New Jaguars Can't Be Sold, Old Ones Can't Be Repaired. Hackers Breached the Corporation for Fun
Jaguar Land Rover now has fresh content on the hackers' Telegram channel.
Jaguar Land Rover now has fresh content on the hackers' Telegram channel.
The attack on Jaguar Land Rover at the end of August turned out to be much more extensive than it first appeared. According to researchers, the incident is the work of a new alliance of known hacker groups—Scattered Spider, LAPSUS$, and Shiny Hunters—now operating under the collective name "Scattered LAPSUS$ Hunters." These same threat actors are linked to a series of high-profile attacks on Salesforce infrastructure that paralyzed dozens of companies worldwide, including Cloudflare, Palo Alto Networks, Zscaler, and TransUnion.
In an official statement, Jaguar Land Rover confirmed that the cyberattack on August 31st forced the company to shut down global systems, resulting in significant disruptions to production and retail operations. Dealers in the UK were left unable to register new vehicles or supply parts, and the Solihull plant temporarily ceased operations. While the automaker claims there is no evidence of customer personal data being compromised, specialists note that the primary risk lies in the potential leak of corporate documentation and internal logs.
On their Telegram channel, which has already surpassed 50,000 subscribers, "Scattered LAPSUS$ Hunters" actively mocked Jaguar, Google Mandiant researchers, and Salesforce specialists. In their posts, the group published screenshots of the company's internal instructions for addressing vehicle charging issues, as well as log files. The hackers threatened that their next targets would be Vodafone UK and representatives of the British government, including high-ranking officials.
(Post from the group's channel - Cybernews)
The group's activity is both aggressive and demonstrative: their publications are full of provocative statements, profanity, and jokes. These threats are backed by concrete evidence—snippets of stolen files and hints at the scale of the compromise.
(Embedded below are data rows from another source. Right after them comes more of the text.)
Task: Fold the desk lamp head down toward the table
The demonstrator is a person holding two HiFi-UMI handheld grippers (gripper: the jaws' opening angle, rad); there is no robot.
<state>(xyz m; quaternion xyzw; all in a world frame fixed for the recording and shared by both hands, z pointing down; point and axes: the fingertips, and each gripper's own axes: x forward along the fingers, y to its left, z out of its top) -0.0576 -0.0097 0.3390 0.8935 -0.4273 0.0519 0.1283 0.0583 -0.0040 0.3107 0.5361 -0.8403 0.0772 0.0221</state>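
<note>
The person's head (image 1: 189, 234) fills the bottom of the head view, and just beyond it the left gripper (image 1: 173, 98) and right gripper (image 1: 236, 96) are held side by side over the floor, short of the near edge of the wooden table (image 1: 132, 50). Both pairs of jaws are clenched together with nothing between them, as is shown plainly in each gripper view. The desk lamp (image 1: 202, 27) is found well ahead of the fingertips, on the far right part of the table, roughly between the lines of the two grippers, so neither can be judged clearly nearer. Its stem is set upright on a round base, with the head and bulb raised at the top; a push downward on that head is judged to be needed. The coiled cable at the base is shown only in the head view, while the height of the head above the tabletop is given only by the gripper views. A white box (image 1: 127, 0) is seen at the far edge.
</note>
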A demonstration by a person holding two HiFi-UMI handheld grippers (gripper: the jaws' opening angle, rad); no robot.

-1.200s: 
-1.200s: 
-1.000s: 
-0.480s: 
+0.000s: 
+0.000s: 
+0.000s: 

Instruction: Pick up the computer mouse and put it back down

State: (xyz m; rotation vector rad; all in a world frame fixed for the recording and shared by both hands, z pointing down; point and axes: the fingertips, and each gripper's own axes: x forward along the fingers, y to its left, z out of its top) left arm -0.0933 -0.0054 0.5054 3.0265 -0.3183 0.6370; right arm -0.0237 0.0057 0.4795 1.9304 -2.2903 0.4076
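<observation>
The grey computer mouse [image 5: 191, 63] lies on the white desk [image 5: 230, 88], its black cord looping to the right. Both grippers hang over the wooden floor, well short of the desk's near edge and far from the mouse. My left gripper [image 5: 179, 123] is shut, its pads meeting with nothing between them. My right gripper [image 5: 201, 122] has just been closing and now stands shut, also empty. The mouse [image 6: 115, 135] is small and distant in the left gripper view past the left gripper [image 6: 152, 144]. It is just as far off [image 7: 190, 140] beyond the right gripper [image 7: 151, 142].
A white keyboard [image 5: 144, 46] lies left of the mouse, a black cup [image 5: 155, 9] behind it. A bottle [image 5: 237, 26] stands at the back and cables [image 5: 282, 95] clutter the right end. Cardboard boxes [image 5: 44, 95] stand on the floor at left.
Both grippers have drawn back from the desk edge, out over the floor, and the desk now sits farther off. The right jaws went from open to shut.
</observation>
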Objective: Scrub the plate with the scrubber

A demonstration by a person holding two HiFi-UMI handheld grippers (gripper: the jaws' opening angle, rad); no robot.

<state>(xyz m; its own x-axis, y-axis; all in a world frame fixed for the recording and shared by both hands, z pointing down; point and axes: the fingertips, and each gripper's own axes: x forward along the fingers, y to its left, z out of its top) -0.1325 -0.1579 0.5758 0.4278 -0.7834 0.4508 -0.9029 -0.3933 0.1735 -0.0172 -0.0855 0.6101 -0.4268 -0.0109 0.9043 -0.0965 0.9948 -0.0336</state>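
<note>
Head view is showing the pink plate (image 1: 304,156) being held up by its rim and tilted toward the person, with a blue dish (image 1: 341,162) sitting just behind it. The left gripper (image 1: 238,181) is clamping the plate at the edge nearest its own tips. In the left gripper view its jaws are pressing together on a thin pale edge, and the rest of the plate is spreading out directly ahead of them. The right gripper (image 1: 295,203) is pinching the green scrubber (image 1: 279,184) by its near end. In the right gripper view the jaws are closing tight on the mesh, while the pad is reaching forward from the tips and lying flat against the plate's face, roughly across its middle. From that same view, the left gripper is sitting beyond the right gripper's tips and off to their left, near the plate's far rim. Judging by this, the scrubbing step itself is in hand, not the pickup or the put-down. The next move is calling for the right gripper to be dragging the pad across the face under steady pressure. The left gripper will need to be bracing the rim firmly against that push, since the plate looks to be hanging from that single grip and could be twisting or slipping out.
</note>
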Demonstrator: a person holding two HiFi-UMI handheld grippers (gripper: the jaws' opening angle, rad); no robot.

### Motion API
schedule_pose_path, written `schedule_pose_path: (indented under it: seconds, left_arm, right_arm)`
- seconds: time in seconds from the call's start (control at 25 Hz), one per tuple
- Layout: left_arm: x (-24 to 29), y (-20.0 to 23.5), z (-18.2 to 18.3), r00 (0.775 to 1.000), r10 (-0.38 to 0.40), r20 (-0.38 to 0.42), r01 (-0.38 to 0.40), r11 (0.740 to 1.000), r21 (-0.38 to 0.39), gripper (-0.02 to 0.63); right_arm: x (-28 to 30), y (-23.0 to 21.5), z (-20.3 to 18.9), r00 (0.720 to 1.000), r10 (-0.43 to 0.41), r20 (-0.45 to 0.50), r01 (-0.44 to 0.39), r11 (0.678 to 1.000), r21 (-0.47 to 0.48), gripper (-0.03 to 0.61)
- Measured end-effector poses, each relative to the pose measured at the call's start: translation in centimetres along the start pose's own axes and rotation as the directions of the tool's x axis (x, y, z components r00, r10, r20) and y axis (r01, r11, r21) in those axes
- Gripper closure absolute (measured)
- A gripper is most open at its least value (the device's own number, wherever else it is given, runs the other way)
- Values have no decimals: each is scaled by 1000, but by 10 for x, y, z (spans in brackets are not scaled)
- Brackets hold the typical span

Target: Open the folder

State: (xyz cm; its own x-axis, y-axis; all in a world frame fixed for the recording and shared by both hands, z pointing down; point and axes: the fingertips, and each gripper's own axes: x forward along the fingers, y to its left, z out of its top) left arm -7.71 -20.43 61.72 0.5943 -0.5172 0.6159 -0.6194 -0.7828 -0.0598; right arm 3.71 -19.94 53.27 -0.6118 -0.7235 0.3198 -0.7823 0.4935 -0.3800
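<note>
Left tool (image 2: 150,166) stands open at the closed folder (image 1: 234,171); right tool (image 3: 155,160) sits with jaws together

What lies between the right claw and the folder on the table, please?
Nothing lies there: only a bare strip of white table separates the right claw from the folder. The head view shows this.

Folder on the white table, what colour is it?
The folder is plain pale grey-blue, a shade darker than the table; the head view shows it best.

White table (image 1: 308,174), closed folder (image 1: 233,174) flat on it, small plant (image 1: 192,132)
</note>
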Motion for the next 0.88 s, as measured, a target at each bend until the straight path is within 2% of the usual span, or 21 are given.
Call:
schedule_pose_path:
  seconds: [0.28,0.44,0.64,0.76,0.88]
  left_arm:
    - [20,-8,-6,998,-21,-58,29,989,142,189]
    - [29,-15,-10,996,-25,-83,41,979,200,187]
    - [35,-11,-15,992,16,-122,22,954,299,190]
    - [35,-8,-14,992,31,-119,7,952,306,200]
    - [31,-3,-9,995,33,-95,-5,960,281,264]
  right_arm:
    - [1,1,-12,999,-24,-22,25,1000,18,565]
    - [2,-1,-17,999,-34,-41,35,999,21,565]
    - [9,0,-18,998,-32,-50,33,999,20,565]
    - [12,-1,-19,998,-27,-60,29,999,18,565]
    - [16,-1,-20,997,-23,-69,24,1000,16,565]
In some messages, the threat actors referenced their campaigns against Salesforce while mocking Google specialists and publicly thanked Shiny Hunters for their assistance.
Experts noted that the attack on JLR demonstrated the fragility of modern production systems: a single failure impacts logistics, factory operations, and sales. It was emphasized that the attack occurred on a Sunday, when company response times are typically slower, allowing the attackers to amplify the impact of the breach. Researchers warn that cybercriminals are increasingly focusing not only on extortion but also on sabotaging the operation of critical supply chains.
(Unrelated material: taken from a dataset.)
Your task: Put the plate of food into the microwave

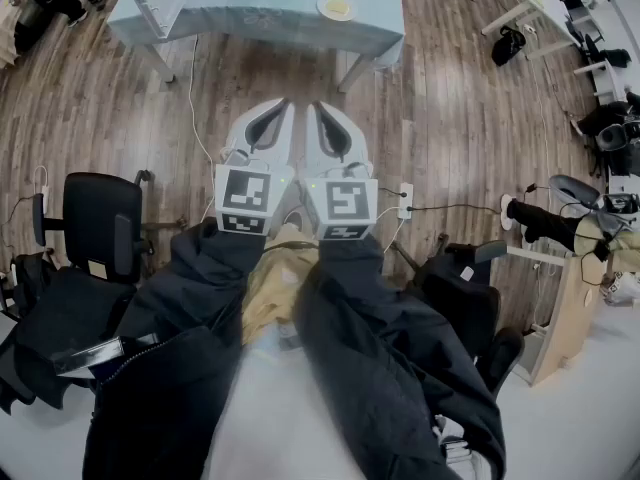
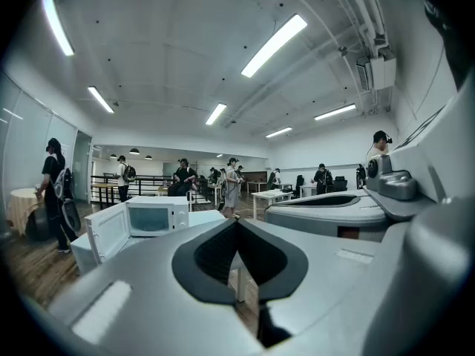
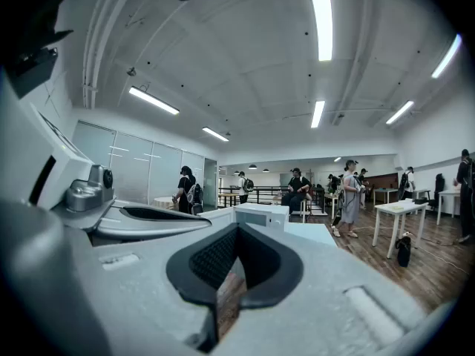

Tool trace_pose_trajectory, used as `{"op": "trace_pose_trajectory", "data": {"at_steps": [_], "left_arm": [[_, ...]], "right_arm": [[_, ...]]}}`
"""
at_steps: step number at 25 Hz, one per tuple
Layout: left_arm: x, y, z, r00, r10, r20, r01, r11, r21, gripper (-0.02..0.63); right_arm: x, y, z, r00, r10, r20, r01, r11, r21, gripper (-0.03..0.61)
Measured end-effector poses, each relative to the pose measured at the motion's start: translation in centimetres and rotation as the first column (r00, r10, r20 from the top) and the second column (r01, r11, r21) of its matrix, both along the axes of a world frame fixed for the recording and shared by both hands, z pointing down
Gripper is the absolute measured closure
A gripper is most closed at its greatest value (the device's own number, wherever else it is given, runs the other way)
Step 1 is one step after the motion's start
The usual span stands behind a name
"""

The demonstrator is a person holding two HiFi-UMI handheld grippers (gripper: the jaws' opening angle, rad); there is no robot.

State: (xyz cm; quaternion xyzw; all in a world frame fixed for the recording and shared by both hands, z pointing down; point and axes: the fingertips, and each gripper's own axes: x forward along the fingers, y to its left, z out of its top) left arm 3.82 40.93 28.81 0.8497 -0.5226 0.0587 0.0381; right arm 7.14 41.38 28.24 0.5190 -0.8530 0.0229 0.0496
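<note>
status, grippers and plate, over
Left gripper, right gripper shut, empty, side by side. Plate of food on table, untouched; microwave door open. Only bare floor between grippers and table.

Lab hall: tables [image 1: 260, 18], strip lights [image 2: 273, 44]

Two grippers are counted from above: one left gripper [image 1: 280, 108] and one right gripper [image 1: 322, 108]. Two marker cubes [image 1: 244, 193] are counted, one on each gripper. One counter [image 1: 260, 23] is seen, with one plate [image 1: 337, 7] and one microwave [image 2: 152, 217] on it. Two black seats are counted: a left chair [image 1: 95, 218] and a right chair [image 1: 460, 293]. One black bag [image 1: 508, 45] is seen on the floor. Several people [image 2: 53, 191] are seen far off, too small to be counted surely.
</note>
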Motion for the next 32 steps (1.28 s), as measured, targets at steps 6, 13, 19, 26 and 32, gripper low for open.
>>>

The fundamental business risk lies in the theft of vast amounts of confidential information. Data remains the main prize that brings long-term profit to criminals. If threat actors gain access to internal databases, the consequences will extend far beyond temporary downtime: it could lead to mass phishing campaigns, identity theft, and new targeted attacks on connected partners.
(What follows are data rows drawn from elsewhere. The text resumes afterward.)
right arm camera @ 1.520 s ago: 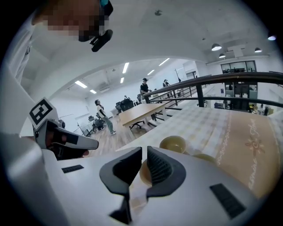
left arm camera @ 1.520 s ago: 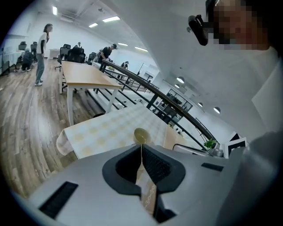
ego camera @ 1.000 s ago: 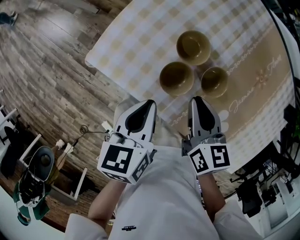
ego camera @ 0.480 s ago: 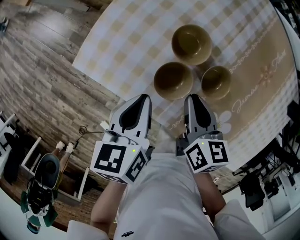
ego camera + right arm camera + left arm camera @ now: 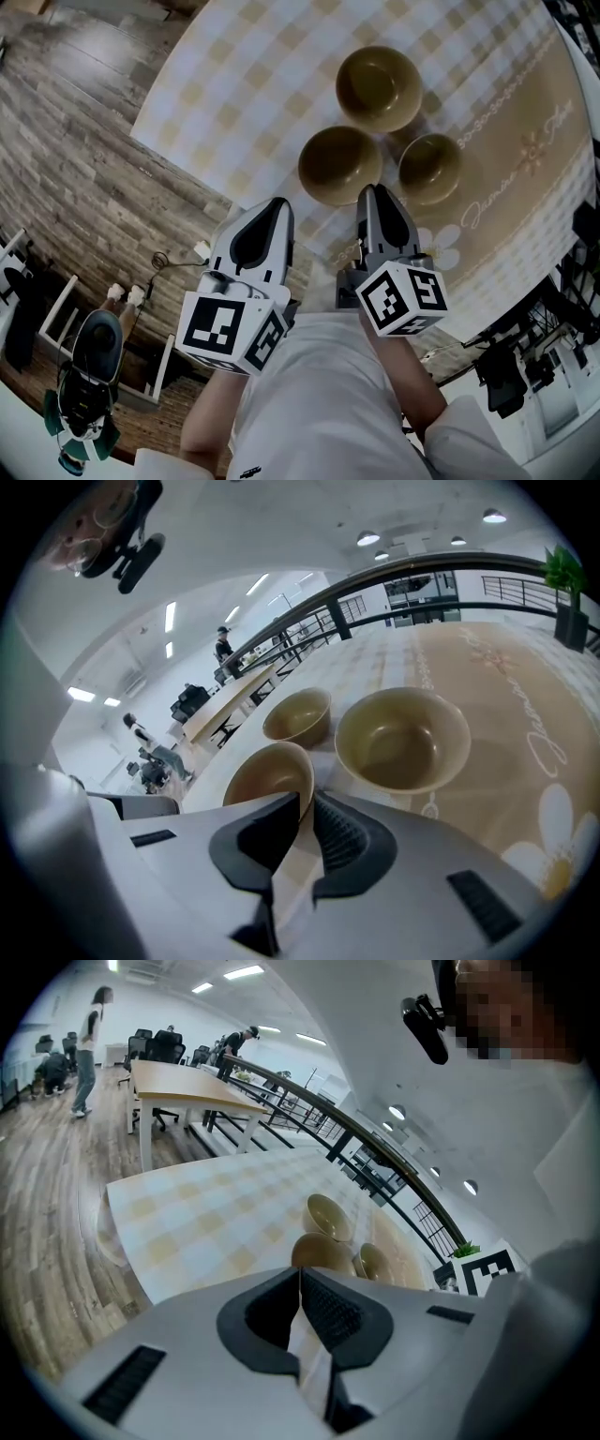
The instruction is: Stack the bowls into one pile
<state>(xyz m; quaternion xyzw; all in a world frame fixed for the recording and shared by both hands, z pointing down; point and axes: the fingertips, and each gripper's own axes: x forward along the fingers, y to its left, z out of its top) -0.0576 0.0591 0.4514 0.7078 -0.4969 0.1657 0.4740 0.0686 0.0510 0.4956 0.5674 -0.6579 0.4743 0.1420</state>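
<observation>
Three olive-tan bowls stand apart on the checked tablecloth: a far bowl, a near-left bowl and a near-right bowl. My right gripper is shut and empty. Its tip is over the gap between the two near bowls, close to the near-left bowl's rim. My left gripper is also shut and empty, over the table's near edge to the left of the near-left bowl.
The table's left corner drops off to a wooden floor. A cable and plug lie on the floor below my left gripper. Black equipment stands at the lower right, and a railing runs beyond the table.
Both grippers have moved forward toward the bowls. The right gripper's tip now reaches between the two near bowls. The bowls have not moved.
</observation>
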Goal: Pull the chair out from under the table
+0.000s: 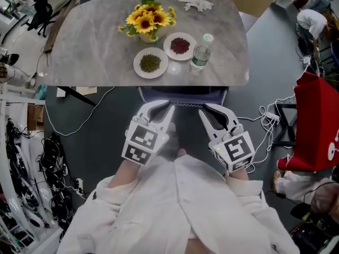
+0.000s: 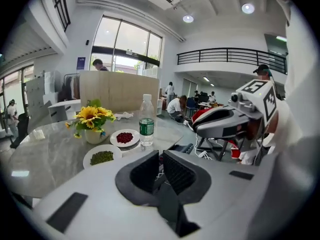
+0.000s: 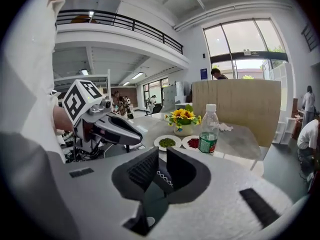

Simultaneously, "Scattered LAPSUS$ Hunters" are credited with a number of other successful hacks. Among the named victims are Allianz Life, Workday, the crypto exchange ChangeNow, and dozens of major brands, including Farmers Insurance, Air France, KLM, Coca-Cola, Cisco, Qantas, Adidas, and Louis Vuitton. All these episodes highlight a systemic vulnerability in the global ecosystem: an attack on a single supplier triggers a domino effect for hundreds of organizations worldwide. Jaguar Land Rover has become just another link in a long chain of attacks that, according to the group's statements, is far from over.